=== Task to carry out ===
From the first line to the last, copy the data exactly and drop the pictures.

=== Material provided ===
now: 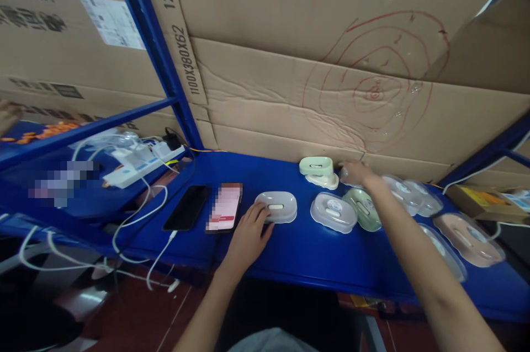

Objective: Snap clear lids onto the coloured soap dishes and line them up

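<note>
A pale grey oval plastic soap dish (287, 208) with a small white slot piece lies in front of me. My left hand (249, 226) rests on its left edge, fingers extended over the rim and thumb apart. Towards the cardboard, my right hand (356, 172) reaches far forward, fingers curled down at a greyish translucent item mostly hidden beneath them. Just left of that hand, a light green soap dish (316, 165) sits on a cream-coloured piece (325, 181). Nearer me are a clear-lidded grey soap dish (333, 211) and a green one (367, 211), partly behind my right forearm.
Clear-lidded dishes (408, 196) and a pinkish one (470, 239) lie at the right. Two phones, one dark (188, 207) and one lit (224, 208), lie left. Beyond the blue post are a power strip (143, 167), cables and another person's hand (9, 115).
</note>
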The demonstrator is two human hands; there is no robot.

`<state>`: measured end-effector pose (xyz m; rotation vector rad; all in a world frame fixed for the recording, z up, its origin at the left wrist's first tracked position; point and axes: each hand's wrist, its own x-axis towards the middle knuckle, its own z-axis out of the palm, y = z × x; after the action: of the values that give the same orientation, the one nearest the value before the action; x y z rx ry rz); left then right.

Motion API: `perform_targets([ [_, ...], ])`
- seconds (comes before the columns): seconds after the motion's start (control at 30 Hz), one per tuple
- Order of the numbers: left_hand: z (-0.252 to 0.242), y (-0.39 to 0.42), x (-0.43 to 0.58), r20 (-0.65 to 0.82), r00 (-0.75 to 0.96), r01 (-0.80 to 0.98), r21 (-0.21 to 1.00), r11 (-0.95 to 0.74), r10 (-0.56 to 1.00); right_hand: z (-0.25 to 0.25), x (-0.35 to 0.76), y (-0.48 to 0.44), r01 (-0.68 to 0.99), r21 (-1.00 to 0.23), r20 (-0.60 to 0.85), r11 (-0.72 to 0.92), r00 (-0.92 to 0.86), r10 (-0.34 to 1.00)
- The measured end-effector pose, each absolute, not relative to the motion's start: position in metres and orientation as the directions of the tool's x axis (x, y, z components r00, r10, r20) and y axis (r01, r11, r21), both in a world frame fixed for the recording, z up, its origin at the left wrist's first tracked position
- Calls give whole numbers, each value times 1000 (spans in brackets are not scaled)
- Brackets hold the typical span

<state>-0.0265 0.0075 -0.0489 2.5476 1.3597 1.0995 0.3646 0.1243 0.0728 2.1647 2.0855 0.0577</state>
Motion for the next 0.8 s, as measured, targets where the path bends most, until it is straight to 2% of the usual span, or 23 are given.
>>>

=== Written response ===
now: 

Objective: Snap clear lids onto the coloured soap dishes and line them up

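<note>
A pale grey oval plastic soap dish (287, 208) with a small white slot piece lies in front of me. My left hand (249, 226) rests on its left edge, fingers extended over the rim and thumb apart. Towards the cardboard, my right hand (356, 172) reaches far forward, fingers curled down at a greyish translucent item mostly hidden beneath them. Just left of that hand, a light green soap dish (316, 165) sits on a cream-coloured piece (325, 181). Nearer me are a clear-lidded grey soap dish (333, 211) and a green one (367, 211), partly behind my right forearm.
Clear-lidded dishes (408, 196) and a pinkish one (470, 239) lie at the right. Two phones, one dark (188, 207) and one lit (224, 208), lie left. Beyond the blue post are a power strip (143, 167), cables and another person's hand (9, 115).
</note>
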The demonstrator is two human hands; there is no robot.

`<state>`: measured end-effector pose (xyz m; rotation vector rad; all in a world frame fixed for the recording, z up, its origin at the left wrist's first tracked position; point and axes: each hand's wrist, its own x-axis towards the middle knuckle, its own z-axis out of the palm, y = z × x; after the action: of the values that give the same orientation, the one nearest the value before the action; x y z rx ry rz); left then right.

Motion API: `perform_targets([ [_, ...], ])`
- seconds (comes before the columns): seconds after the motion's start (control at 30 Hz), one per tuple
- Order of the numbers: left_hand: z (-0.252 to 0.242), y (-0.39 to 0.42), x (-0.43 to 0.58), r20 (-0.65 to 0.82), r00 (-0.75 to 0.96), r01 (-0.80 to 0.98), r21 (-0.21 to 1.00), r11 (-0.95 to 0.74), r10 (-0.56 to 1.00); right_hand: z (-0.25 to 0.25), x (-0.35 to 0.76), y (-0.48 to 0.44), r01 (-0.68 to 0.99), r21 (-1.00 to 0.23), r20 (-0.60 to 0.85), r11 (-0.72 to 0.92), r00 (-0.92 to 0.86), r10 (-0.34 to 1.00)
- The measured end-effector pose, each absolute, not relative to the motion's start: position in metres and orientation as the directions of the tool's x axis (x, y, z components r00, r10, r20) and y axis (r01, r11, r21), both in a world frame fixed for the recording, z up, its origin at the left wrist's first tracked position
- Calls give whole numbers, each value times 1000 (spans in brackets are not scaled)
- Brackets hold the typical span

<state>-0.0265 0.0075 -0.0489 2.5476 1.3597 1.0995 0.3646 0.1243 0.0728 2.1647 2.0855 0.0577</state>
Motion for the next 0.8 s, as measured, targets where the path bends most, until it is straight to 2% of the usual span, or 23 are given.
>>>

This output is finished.